In November voters will have the opportunity to weigh in on 19 proposed changes to the city charter, including one that, if approved, would alter how the city’s officials are elected.
The City Council’s Charter Revision Commission—not to be confused with the mayor’s 2018 commission— last week finalized language on November’s ballot measures. Among those at stake in the fall is ranked-choice voting for the city’s primary and special elections.
The new system would allow voters to rank as many of five candidates in order of preference, rather than just picking one. The candidate who receives the majority of votes still wins, but if no candidate reaches more than 50 percent of the first-choice votes, the process is as follows. The last-place candidate is eliminated, and people who voted for that candidate as their top choice would automatically have their other choices awarded to the other candidates.
That process would continue until two candidates remain, and the candidate who has the most votes out of the duo would win. Notably, ranked-choice voting would do away with run-off elections in city elections.
Ranked-choice voting is currently used in 15 cities, among them San Francisco, Santa Fe, and Minneapolis, as well as for state elections in Maine.
While a ranked-choice voting system would be new to most New York City voters, it wouldn’t be to the New Kings Democrats. The progressive, reform-minded Brooklyn political group has used ranked-choice voting for its endorsement choices for more than four years with success, its president Brandon West says.

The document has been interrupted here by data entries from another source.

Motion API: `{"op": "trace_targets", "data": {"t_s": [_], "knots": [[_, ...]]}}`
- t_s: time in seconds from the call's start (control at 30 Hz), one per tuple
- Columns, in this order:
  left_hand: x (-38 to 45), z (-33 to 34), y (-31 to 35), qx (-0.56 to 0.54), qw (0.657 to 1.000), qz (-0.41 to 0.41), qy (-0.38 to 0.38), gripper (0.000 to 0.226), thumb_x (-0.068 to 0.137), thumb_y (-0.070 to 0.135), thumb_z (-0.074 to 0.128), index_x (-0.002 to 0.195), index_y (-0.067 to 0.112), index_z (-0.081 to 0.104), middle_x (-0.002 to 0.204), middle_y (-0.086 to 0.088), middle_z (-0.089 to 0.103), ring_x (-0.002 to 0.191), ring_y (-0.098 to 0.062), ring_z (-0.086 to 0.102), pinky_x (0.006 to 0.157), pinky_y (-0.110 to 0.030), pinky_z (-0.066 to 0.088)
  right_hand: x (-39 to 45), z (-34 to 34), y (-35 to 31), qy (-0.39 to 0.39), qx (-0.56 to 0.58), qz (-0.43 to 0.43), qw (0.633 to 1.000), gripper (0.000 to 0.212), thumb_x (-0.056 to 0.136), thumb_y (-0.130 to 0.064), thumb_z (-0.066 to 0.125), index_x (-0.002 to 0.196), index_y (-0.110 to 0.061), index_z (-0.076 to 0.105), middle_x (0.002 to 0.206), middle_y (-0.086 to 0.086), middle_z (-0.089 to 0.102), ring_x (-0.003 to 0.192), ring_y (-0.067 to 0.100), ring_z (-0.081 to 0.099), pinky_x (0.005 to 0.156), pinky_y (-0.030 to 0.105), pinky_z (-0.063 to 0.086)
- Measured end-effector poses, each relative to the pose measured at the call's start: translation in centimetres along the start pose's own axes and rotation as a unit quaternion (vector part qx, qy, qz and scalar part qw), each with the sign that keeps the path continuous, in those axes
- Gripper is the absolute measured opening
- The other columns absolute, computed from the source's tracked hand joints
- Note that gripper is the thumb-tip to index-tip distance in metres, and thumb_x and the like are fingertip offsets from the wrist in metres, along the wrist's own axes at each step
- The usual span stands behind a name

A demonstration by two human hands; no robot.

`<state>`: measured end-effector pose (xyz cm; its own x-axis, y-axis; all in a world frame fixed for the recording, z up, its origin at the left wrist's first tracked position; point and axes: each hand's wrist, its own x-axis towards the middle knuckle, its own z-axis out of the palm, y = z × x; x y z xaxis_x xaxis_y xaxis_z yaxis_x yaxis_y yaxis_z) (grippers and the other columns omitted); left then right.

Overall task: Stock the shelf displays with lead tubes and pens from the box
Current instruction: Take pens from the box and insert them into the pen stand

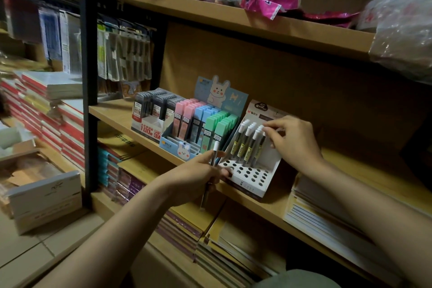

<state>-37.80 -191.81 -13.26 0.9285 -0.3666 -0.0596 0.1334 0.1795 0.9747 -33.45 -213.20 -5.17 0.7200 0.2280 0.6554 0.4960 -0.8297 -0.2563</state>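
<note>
**Both hands at the white tube stand**

The left hand (198, 176) is curled round a small bunch of lead tubes (213, 163). The tubes run up through the fist: white caps stick out above the thumb, just in front of the stand's lower left corner, and the dark barrels hang out below the palm, past the shelf (264, 208) edge. How many tubes the fist holds cannot be told.

The right hand (295, 141) reaches in from the right, its fingertips pinching the white cap of the rightmost tube (263, 140) standing in the stand (254, 180). That tube is upright in the back row, beside several other white-capped tubes with yellow labels. The front rows of round holes in the stand are open and dark.

The stand sits on the middle shelf, tilted back, with its printed card rising behind the tubes. Just to its left is a rabbit display (198, 128) filled with pink, blue and green lead cases, and further left a grey display (152, 112) of dark cases. A white box (44, 196) stands on the floor at lower left, well apart from both hands.
</note>
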Motion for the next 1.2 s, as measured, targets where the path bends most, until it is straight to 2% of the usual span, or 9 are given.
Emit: {"op": "trace_targets", "data": {"t_s": [0.13, 0.27, 0.47, 0.57, 0.67, 0.73, 0.87, 1.0, 1.2], "knots": [[0.0, 0.0, 0.0, -0.054, 0.999, -0.004, -0.007, 0.043, 0.093, -0.008, 0.042, 0.124, 0.020, 0.055, 0.105, -0.011, 0.070, 0.088, -0.014, 0.065, 0.072, -0.028, 0.045, 0.1, -0.1, -0.1, 0.003, 0.019, 0.018, 1.000, 0.014, 0.089, -0.019, 0.069, 0.099, -0.012, 0.075, 0.092, -0.001, 0.071, 0.063, 0.002, 0.064, 0.061, 0.014, 0.053], [-0.1, -0.1, 0.0, -0.118, 0.992, 0.017, -0.031, 0.035, 0.094, -0.001, 0.047, 0.126, 0.011, 0.054, 0.100, -0.012, 0.071, 0.080, -0.016, 0.069, 0.076, -0.030, 0.057, -0.1, -0.2, 0.2, -0.027, -0.018, 0.013, 0.999, 0.013, 0.088, -0.020, 0.070, 0.097, -0.013, 0.075, 0.090, -0.002, 0.072, 0.071, -0.005, 0.056, 0.066, 0.006, 0.040], [-0.4, 0.3, -0.3, -0.065, 0.996, 0.051, -0.033, 0.040, 0.080, 0.012, 0.062, 0.120, 0.009, 0.059, 0.106, -0.013, 0.071, 0.080, -0.016, 0.068, 0.073, -0.030, 0.057, -0.4, -0.2, 0.2, -0.037, -0.104, -0.016, 0.994, 0.020, 0.093, -0.027, 0.064, 0.107, -0.018, 0.074, 0.099, 0.000, 0.070, 0.082, 0.010, 0.060, 0.069, 0.020, 0.043], [-0.4, 0.5, -0.3, -0.067, 0.995, 0.068, -0.024, 0.038, 0.075, 0.012, 0.067, 0.111, 0.004, 0.061, 0.101, -0.012, 0.072, 0.081, -0.016, 0.069, 0.073, -0.027, 0.056, -0.5, -0.6, 0.3, -0.083, -0.114, -0.003, 0.990, 0.024, 0.096, -0.026, 0.058, 0.117, -0.021, 0.069, 0.106, 0.000, 0.070, 0.067, 0.005, 0.061, 0.057, 0.015, 0.043], [-0.3, 0.8, -0.5, -0.014, 0.996, 0.090, 0.008, 0.034, 0.072, 0.013, 0.072, 0.104, 0.005, 0.065, 0.088, -0.010, 0.071, 0.080, -0.019, 0.071, 0.071, -0.026, 0.056, -0.5, -1.0, -0.2, -0.069, -0.045, 0.023, 0.996, 0.026, 0.096, -0.025, 0.059, 0.120, -0.019, 0.066, 0.103, -0.003, 0.068, 0.050, 0.003, 0.054, 0.042, 0.011, 0.041], [-0.2, 1.1, -0.7, 0.010, 0.994, 0.105, 0.025, 0.034, 0.069, 0.014, 0.075, 0.101, 0.006, 0.065, 0.078, -0.004, 0.069, 0.078, -0.020, 0.072, 0.070, -0.027, 0.056, -0.7, -1.2, -1.3, -0.036, 0.052, 0.033, 0.997, 0.020, 0.092, -0.028, 0.064, 0.110, -0.020, 0.068, 0.093, -0.008, 0.067, 0.060, 0.000, 0.060, 0.052, 0.011, 0.050], [-0.2, 1.7, -0.7, 0.059, 0.987, 0.137, 0.059, 0.043, 0.061, 0.018, 0.079, 0.102, 0.012, 0.065, 0.080, -0.004, 0.070, 0.082, -0.025, 0.072, 0.074, -0.035, 0.060, -1.5, -0.4, -3.9, -0.137, 0.215, 0.088, 0.963, 0.028, 0.083, -0.031, 0.074, 0.107, -0.021, 0.065, 0.089, -0.003, 0.071, 0.072, 0.010, 0.072, 0.070, 0.034, 0.062], [-0.1, 2.0, -0.7, 0.121, 0.974, 0.179, 0.067, 0.042, 0.061, 0.024, 0.080, 0.100, 0.014, 0.068, 0.088, -0.010, 0.072, 0.082, -0.022, 0.072, 0.071, -0.031, 0.060, -2.1, 0.5, -4.6, -0.153, 0.248, 0.108, 0.951, 0.029, 0.082, -0.018, 0.077, 0.105, -0.020, 0.060, 0.085, 0.002, 0.071, 0.068, 0.014, 0.073, 0.065, 0.031, 0.061], [0.3, 2.5, -1.1, 0.248, 0.935, 0.233, 0.098, 0.035, 0.075, 0.030, 0.078, 0.106, 0.024, 0.064, 0.098, 0.006, 0.070, 0.088, -0.004, 0.068, 0.075, -0.025, 0.058, -1.4, -0.4, -3.7, -0.123, 0.296, 0.140, 0.937, 0.024, 0.081, -0.002, 0.073, 0.094, -0.014, 0.057, 0.085, 0.009, 0.069, 0.068, 0.020, 0.073, 0.065, 0.036, 0.062]]}}
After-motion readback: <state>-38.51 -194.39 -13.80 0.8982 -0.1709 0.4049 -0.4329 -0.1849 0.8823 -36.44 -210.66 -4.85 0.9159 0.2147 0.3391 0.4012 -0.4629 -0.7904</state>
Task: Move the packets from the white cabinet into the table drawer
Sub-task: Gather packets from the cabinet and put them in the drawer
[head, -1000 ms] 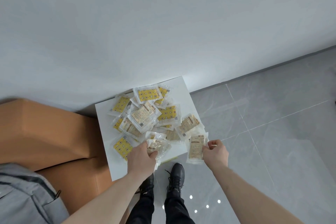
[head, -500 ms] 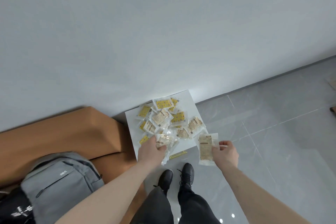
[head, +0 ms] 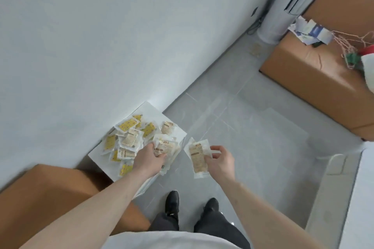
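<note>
plain white wall (head: 101, 36), grey tiled floor (head: 263, 137), tan sofa (head: 315, 79) at right

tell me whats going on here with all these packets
A person stands at a low white cabinet whose top is strewn with yellow and beige packets. The left hand grips a bunch of beige packets at the cabinet's edge, and the right hand holds one beige packet over the floor. No table drawer is in view.

The person wears a white top (head: 162, 240), dark grey trousers (head: 214, 226) and black shoes (head: 172, 202), with both forearms bare down to the left hand (head: 148, 159) and right hand (head: 221, 162).
</note>
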A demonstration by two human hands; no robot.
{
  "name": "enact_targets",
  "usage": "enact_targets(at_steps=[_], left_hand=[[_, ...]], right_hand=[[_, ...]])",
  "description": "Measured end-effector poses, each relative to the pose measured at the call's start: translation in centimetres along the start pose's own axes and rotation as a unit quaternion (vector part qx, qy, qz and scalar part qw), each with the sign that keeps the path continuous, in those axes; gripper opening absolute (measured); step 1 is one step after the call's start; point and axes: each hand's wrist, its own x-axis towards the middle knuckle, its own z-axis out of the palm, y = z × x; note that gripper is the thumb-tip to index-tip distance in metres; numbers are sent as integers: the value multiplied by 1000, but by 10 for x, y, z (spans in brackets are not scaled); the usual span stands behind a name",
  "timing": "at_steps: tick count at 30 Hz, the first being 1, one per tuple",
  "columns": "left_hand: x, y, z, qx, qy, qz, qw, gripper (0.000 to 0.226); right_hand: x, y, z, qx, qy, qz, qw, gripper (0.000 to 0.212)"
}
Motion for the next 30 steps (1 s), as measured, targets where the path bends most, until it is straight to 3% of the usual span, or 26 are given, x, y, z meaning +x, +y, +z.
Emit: enact_targets(at_steps=[13,30], left_hand=[[-63,115,65,103,-41,180,978,35],[-328,159,279,132,-104,324,931,18]], right_hand=[[-64,82,-130,143,165,28,975,23],[-271,314,-337,229,262,11,937,22]])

“I think every time we’ve done it, it’s given us a result that’s reflected the energy in the room,” West told Bklyner Tuesday, adding that the process of counting the votes has been “easy” for the group. “It’s definitely helped the process for us to make a decision that is reflective of more people’s opinions.”

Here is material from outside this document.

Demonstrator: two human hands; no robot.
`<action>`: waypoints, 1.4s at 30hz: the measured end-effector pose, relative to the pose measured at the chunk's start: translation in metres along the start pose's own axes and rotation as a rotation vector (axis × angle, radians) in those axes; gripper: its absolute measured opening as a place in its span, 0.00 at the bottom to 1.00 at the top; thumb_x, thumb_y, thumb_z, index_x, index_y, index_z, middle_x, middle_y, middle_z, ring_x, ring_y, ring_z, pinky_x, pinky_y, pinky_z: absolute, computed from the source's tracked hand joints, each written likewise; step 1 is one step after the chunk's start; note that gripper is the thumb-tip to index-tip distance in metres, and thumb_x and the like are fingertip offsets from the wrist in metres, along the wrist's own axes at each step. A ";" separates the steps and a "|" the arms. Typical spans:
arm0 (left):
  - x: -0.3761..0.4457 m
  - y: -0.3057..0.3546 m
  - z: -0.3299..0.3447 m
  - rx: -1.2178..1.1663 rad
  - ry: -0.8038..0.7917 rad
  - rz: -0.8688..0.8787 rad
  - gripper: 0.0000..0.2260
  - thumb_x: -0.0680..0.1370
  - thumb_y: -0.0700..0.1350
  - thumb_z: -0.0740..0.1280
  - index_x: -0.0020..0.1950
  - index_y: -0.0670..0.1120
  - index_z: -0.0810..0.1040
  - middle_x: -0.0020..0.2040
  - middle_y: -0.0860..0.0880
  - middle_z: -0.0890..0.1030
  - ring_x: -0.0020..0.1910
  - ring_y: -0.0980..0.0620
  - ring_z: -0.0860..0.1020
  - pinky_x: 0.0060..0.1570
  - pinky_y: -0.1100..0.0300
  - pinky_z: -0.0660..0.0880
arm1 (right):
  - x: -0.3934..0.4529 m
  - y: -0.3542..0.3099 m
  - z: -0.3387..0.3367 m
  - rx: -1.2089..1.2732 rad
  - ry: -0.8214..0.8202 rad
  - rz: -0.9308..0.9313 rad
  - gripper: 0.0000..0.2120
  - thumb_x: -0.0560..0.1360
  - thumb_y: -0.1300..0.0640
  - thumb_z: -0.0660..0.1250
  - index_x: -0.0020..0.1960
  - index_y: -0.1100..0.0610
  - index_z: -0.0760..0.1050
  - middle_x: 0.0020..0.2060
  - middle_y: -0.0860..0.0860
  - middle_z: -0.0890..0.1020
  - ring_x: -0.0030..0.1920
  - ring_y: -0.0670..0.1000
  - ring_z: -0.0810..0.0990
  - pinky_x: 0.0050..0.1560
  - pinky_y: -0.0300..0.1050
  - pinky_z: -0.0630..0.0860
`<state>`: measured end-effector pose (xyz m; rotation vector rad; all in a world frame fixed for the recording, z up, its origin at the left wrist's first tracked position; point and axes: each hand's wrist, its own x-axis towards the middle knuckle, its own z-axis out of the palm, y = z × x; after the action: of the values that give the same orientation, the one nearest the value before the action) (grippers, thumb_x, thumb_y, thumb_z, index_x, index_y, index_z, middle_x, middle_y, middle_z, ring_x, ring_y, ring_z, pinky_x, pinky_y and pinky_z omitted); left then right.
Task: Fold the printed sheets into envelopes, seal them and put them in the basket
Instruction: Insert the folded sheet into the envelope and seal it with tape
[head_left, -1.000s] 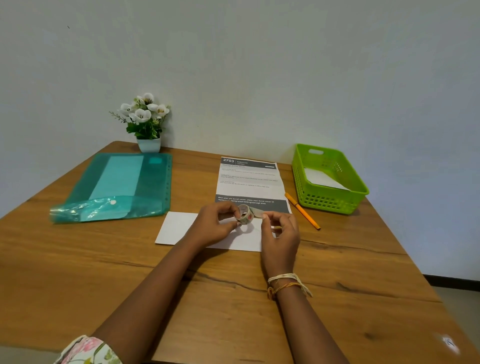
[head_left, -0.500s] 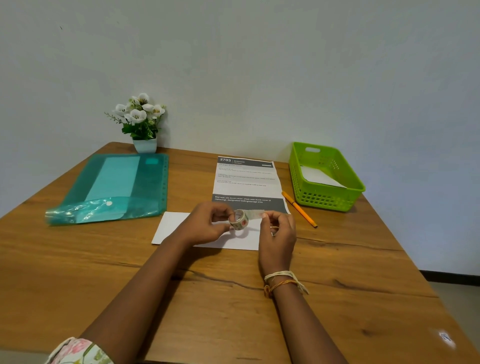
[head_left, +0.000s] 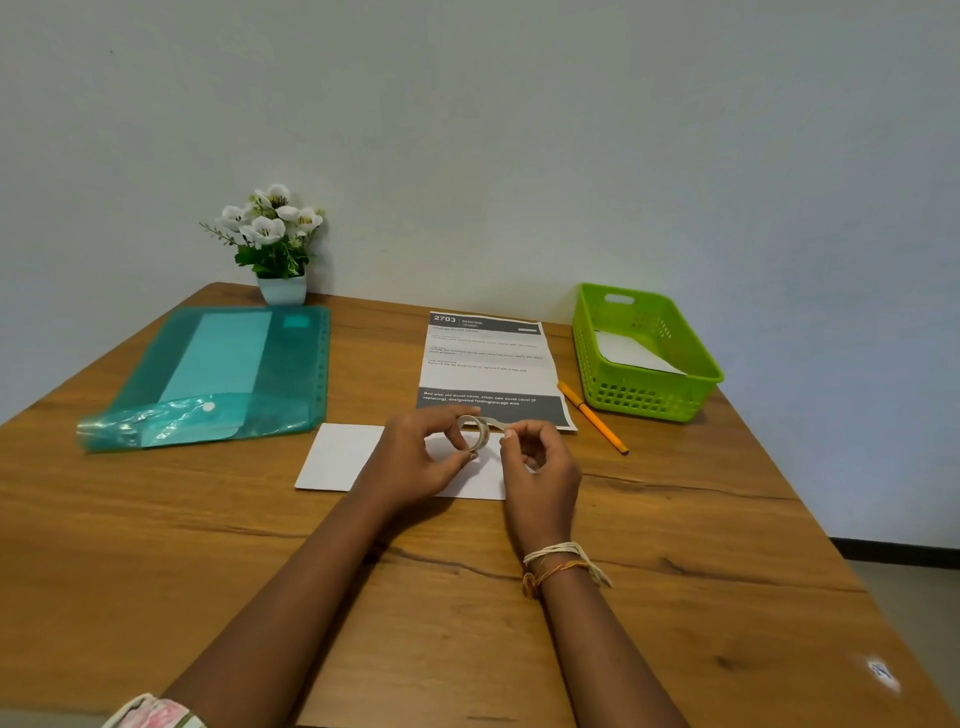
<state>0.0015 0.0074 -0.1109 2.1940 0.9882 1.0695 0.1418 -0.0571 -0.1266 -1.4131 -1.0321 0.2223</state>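
My left hand (head_left: 415, 454) grips a small roll of patterned tape (head_left: 477, 431) between thumb and fingers, just above a folded white envelope (head_left: 343, 457) lying on the wooden table (head_left: 156, 545). My right hand (head_left: 537, 462) pinches the loose end of the tape beside the roll. Behind the hands lies a printed sheet (head_left: 485, 358) with a dark header and footer. The green basket (head_left: 649, 395) stands at the back right with a white folded piece inside.
An orange pen (head_left: 592, 415) lies between the printed sheet and the basket. A teal plastic folder (head_left: 218, 374) rests at the left. A small pot of white flowers (head_left: 275, 244) stands against the wall at the back left.
My right hand has drawn the tape end a little away from the roll. The view has shifted slightly; the hands stay over the envelope.
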 end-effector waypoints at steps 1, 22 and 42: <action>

For West, the system allows everyone to feel as though their opinions are valued, even if some of their first choices aren’t the ones who the group opts to endorse.
“I think it helped us in that situation feel that they have a little bit more of a voice,” he explained. “It’s a bit more democratic, because you have more people saying, ‘These are the candidates I think are generally better.'”
Ranked-choice voting citywide would “give us a situation where people will be able to feel like they’ve engaged,” he said.
“It’s proven to work for us, so I think it can work for the rest of the city.”
Susan Lerner, executive director of the good-government group Common Cause New York, said ranked-choice voting would be particularly useful in New York City, where two-thirds of elections have three or more candidates in the running.
“New York City is positioned to really see significant benefits form ranked-choice voting,” she said. “Because of the conjunction of term limits and the excellent campaign finance system, we have many multiple-candidate primaries.”
Lerner said ranked-choice voting would allow “community voices to be heard,” and incentivize candidates to campaign in areas outside of just their most loyal constituencies. In turn, ranked-choice voting would allow the city to elect more candidates who have a “broad base of support” in the district, borough or city, she added, noting that research shows there is less negative campaigning in cities that use ranked-choice voting.
Brooklyn Borough President Eric Adams, a candidate for mayor, supports ranked-choice voting for similar reasons.
“Ranked-choice voting is an idea worthy of consideration,” he said Tuesday in a statement. “When implemented in other municipalities, it has been found to reduce negative campaigning and promote choice.”
He also advised the City Council not to propose legislation that would overturn the will of New Yorkers if in November they vote in favor of ranked-choice voting.
“Once the voters decide this fall,” said the borough president, “we should not alter the decision the way we altered term limits and the rules surrounding CFB contribution matching funds.”